Not only is God telling Israel, and us as well, that each individual is responsible for his or her own guilt, but that the solution is quite easy.  Turn from your sin and live, he says.  Cast away from you all transgressions.  In other words, repent.  Make for yourselves a new heart and a new spirit.  Is this possible?  How is the sinner able to give himself a new heart and a new spirit?  Going back a few chapters in Ezekiel, we can read God's clarification.  What he means in chapter 11, he means in chapter 18:

And I will give them one heart, and a new spirit I will put within them. I will remove the heart of stone from their flesh and give them a heart of flesh, that they may walk in my statutes and keep my rules and obey them. And they shall be my people, and I will be their God. (Ezekiel 11:19-20)

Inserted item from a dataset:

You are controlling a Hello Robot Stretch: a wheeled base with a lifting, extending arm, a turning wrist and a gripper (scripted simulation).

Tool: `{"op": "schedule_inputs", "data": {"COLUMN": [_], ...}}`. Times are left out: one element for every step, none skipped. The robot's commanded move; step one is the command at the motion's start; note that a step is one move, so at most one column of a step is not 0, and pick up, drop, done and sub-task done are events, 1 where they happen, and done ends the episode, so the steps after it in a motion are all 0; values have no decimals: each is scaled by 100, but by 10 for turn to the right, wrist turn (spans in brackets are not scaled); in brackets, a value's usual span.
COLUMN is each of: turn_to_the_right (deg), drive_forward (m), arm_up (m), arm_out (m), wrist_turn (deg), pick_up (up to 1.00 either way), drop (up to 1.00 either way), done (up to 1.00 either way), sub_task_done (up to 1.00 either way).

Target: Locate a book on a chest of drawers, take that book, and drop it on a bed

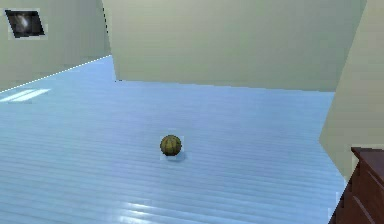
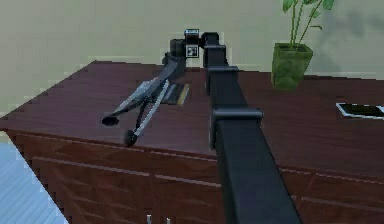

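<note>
One flat thin slab (image 2: 178, 95), likely the book, spotted lying mid-top on the chest of drawers (image 2: 290, 125), close by the claw (image 2: 120, 128); cannot tell whether claw holds anything; judged light, stiff, slick-faced, so take across one thin edge.

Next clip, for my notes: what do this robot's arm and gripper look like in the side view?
The arm is a dark, square-sectioned bar built of stepped segments. At its far end sit two small white squares with black marks. The gripper has a dark body and two long, thin, grey jaws.
</note>
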Motion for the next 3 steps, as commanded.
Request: {"op": "schedule_inputs", "data": {"turn_to_the_right": [0,0,0], "drive_forward": [0,0,0], "arm_up": [0,0,0], "arm_out": [0,0,0], "wrist_turn": [450,450,420], "pick_up": [0,0,0], "drop": [0,0,0], "done": [0,0,0], "sub_task_done": [0,0,0]}}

Once again we need to be reminded: regenerating the heart is God's work.  It is his alone.  Repentance can only be done on a regenerated heart, and it is our response to that regeneration.  Jesus Christ is the mediator and deliverer that we seek.  He is the one who is a true and righteous man, and yet he is more powerful than all creatures, because he is at the same time God incarnate. 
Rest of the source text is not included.